たぶん、誰もがちょっとずつ、今日の思い出を胸に刻んでいた。
ファミレスの夜は、笑いと冗談と、すこしの照れ。
そして、たぶん、誰かへのちょっとした想いと一緒に、静かに更けていくのだろう。
しばらくすると、急に名前を呼ばれた。
「ねぇ、片桐くん」
麻里子が、僕の隣の席にちょこんと座る。少し小さな声で続けた。
「打ち上げ、ふたりでしようって言ったの、覚えてる?」
「……お前、まだそれ言う?」
「だって、チャンスだったし」
にやっと笑う麻里子を、咲乃と千穂が保護者のように接近し捕まえる。
自称保護者は―――佳奈特製のドリンクで由美先輩と共に撃沈し、机に突っ伏していた。隣の古川先輩は飲み干している。流石だ。
「こら麻里子~、今日はみんなでって言ったでしょ」
「はいはい、勝手にふたりきりにさせませんからねー?」
「うっ……なんで二人ともタイミング完璧なの……」
結局、打ち上げは最後まで“いつものメンバー”のままワイワイと過ぎていった。
でも麻里子は、それでもどこか満足そうだった。
夜も深まり、帰り道。
僕は一人、駅に向かって歩いていた。すると
「ちょっと待ってよー、置いてかないでー!」
後ろから麻里子が駆け寄ってくる。
「……まだいたのか」
「ひどっ。こっちはわざわざ追いかけてきたんだからね」
「それ、ストーカーって言うんだぞ」
「ふふ、たまたま帰り道が一緒ってだけ。偶然、偶然」
そう言って、麻里子は僕の隣に並ぶ。肩が触れそうな距離。さっきの賑やかさが嘘みたいに、静かな夜道。
「今日はさ、楽しかったね」
「……麻里子の“ふたり打ち上げ計画”は潰れたけどな」
「うぅ……咲乃ちゃんと千穂ちゃんタイミング悪すぎだよ~」
「僕としては助かったけどな」
「もぅ!……でも、みんなで盛り上がるのも楽しかったよ」
そう言って麻里子は、ふと立ち止まり、僕の顔を見上げ目を瞑る。
ほんの数十センチ。近い。どきりとする。
「んー……いいよ」
「……」
綺麗な顔してるなぁと眺めているとパッと目を開ける麻里子。
彼女は一体何がしたかったんだ?
「……やっぱり体育祭で惚れさせるのは無理だったかー」
「……ん?」
「惚れてたら今のところでキスされてるはずだから。でもさ、私、諦めてないからね?」
そう言って、麻里子はにやっと笑う。
あと僕は女の子が顔を近づけただけでキスするヤバいやつじゃない。麻里子は僕をなんだと思ってるんだ。

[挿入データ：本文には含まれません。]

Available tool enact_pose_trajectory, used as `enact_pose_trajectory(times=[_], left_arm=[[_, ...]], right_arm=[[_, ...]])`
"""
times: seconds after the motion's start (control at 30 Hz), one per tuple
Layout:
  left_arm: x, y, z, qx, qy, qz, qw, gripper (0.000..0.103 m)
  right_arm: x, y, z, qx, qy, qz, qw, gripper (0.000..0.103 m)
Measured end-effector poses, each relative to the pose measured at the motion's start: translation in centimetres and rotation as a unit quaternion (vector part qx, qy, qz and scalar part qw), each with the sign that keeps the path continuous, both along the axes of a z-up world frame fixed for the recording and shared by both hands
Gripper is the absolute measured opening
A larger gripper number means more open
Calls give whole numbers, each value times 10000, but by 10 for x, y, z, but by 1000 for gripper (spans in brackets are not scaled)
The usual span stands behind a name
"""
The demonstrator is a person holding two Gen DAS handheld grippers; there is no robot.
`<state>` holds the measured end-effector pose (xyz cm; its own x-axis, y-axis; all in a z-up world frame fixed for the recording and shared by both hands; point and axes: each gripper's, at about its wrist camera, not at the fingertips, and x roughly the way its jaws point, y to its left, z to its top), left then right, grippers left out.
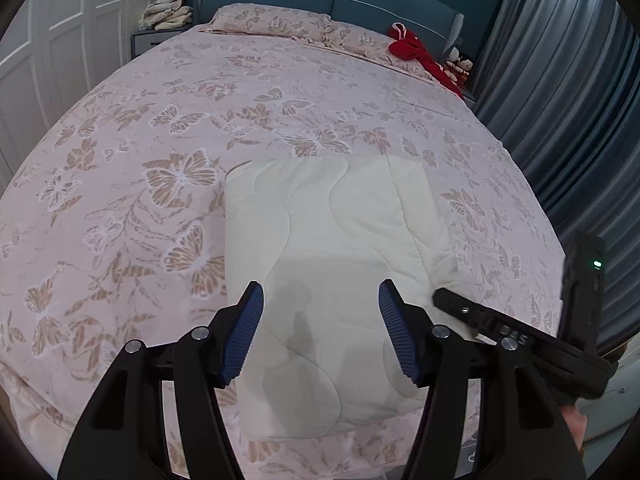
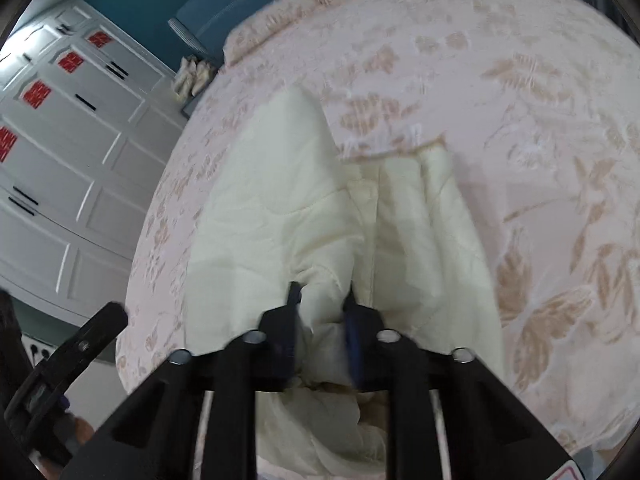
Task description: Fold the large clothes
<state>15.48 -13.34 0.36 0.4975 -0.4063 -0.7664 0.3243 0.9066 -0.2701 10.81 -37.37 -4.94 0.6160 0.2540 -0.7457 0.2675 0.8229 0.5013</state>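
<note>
A cream quilted cloth (image 1: 340,220) lies folded into a thick rectangle on the bed, close to the near edge. My left gripper (image 1: 321,292) hovers open over its near part, and its blue pads (image 1: 250,332) are clear of the fabric. The right gripper (image 1: 444,298) comes in from the right at the cloth's right edge. In the right wrist view the right gripper (image 2: 322,300) is shut on a bunched fold of the cream cloth (image 2: 280,208), which wrinkles toward the pinch. The left gripper (image 2: 108,320) shows at the lower left.
The bed (image 1: 160,140) has a pink butterfly-print cover and pillows (image 1: 272,20) at its head. A red garment (image 1: 416,54) lies at the far right corner. White wardrobe doors (image 1: 60,40) stand to the left and grey curtains (image 1: 560,100) to the right. A folded pile (image 1: 168,12) sits on a nightstand.
</note>
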Motion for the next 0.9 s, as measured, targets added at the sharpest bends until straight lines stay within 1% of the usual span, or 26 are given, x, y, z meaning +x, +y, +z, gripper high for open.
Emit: enact_pose_trajectory(times=[0.07, 0.13, 0.17, 0.23, 0.3, 0.4, 0.5, 0.63, 0.73, 0.9], left_arm=[[1, -6, 0, 54, -12, -32, 10000, 58], [1, -13, 0, 100, -23, -112, 9999, 58], [0, -17, -2, 124, -24, -152, 9998, 58], [-1, -30, -8, 219, 6, -268, 9994, 58], [-3, -43, -15, 350, 52, -360, 9987, 58], [-8, -54, -28, 582, 157, -380, 9975, 58], [-17, -52, -38, 661, 399, -322, 9965, 57], [-35, -51, -51, 1093, 427, -359, 9924, 57], [-39, -51, -64, 1213, 534, -381, 9904, 58], [-41, -54, -75, 1348, 513, -370, 9889, 59]], right_arm=[[-13, -7, 12, -139, -208, -134, 9996, 13], [-32, -18, 20, -444, -259, -400, 9979, 13], [-39, -23, 19, -649, -175, -533, 9963, 13], [-46, -32, 8, -830, 101, -654, 9943, 13], [-49, -40, -6, -710, 303, -680, 9947, 13], [-49, -40, -17, -788, 527, -605, 9937, 13], [-45, -28, -20, -1186, 755, -478, 9889, 13], [-43, -11, -20, -1737, 1084, -255, 9785, 14], [-40, 0, -26, -2107, 1307, -82, 9687, 14], [-34, 6, -38, -2308, 1555, 101, 9604, 16]])
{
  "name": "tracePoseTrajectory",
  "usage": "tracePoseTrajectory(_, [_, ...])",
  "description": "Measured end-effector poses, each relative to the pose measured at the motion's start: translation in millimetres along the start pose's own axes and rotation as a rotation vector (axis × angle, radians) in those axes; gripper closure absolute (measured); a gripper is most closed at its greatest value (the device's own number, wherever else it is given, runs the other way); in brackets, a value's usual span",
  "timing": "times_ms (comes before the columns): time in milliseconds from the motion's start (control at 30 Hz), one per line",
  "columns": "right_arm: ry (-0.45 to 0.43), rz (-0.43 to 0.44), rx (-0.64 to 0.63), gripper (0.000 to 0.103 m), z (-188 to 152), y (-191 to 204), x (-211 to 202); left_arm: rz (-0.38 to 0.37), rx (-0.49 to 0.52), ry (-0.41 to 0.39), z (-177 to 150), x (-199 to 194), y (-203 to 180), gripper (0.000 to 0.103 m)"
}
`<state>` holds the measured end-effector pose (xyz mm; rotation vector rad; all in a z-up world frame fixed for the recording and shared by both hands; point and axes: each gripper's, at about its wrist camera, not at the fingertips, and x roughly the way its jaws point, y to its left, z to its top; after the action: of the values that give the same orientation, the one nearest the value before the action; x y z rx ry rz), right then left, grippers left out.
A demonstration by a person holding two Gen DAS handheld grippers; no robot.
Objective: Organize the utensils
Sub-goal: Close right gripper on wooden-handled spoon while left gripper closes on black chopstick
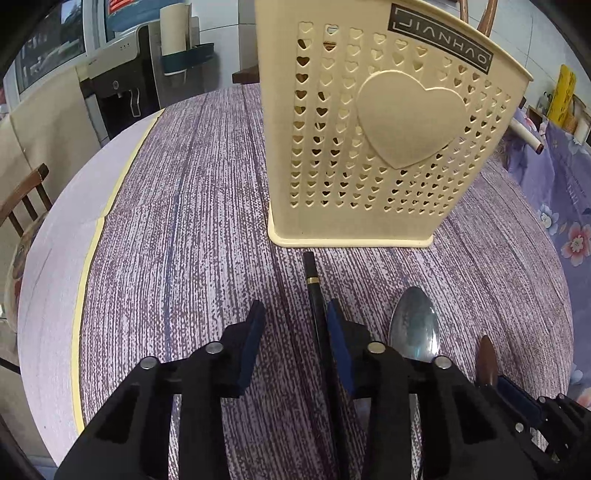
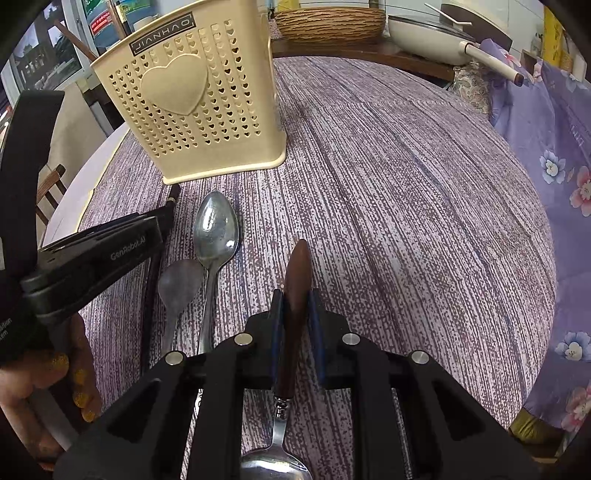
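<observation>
A cream utensil holder (image 1: 369, 147) (image 2: 192, 110) with heart-shaped holes stands upright on the purple table. A black chopstick (image 1: 314, 295) (image 2: 173, 197) lies in front of it, between the fingers of my left gripper (image 1: 295, 328) (image 2: 99, 251). It sits close to the right pad, with a clear gap to the left pad, so the jaws are open. My right gripper (image 2: 295, 310) (image 1: 517, 398) is shut on the brown wooden handle (image 2: 297, 269) (image 1: 487, 358) of a spoon whose metal bowl (image 2: 273, 465) shows under the gripper. A metal spoon (image 1: 415, 325) (image 2: 216, 225) and a greyish spoon (image 2: 181, 280) lie between the grippers.
The table edge with yellow tape (image 1: 85, 277) curves along the left, with a wooden chair (image 1: 26, 199) beyond it. A woven basket (image 2: 328, 18) and a white pan (image 2: 424, 37) sit at the back. A floral cloth (image 2: 554, 147) lies to the right. A hand (image 2: 55, 369) holds the left gripper.
</observation>
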<state>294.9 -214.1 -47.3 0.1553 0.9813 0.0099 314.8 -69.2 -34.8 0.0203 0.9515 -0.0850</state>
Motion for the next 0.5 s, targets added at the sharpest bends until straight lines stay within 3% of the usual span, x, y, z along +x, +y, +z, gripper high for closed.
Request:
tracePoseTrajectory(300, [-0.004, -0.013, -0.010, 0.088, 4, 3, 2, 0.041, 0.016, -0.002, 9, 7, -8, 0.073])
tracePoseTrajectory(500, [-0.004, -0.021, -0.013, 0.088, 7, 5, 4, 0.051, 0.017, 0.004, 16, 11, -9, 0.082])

「次は文化祭? 修学旅行? ふふっ、覚悟しててね、片桐くん」
頬がほんのり赤く染まっていたのは、きっと夜風のせいじゃない。
「……お前ってほんと、調子くるうなぁ」
「でしょ。でも、そういうの狙ってるから」
いたずらっぽく笑う彼女の隣で、僕も思わず笑ってしまった。
歩幅を合わせるわけでもないのに、不思議と、ちょうどいい距離で歩けていた。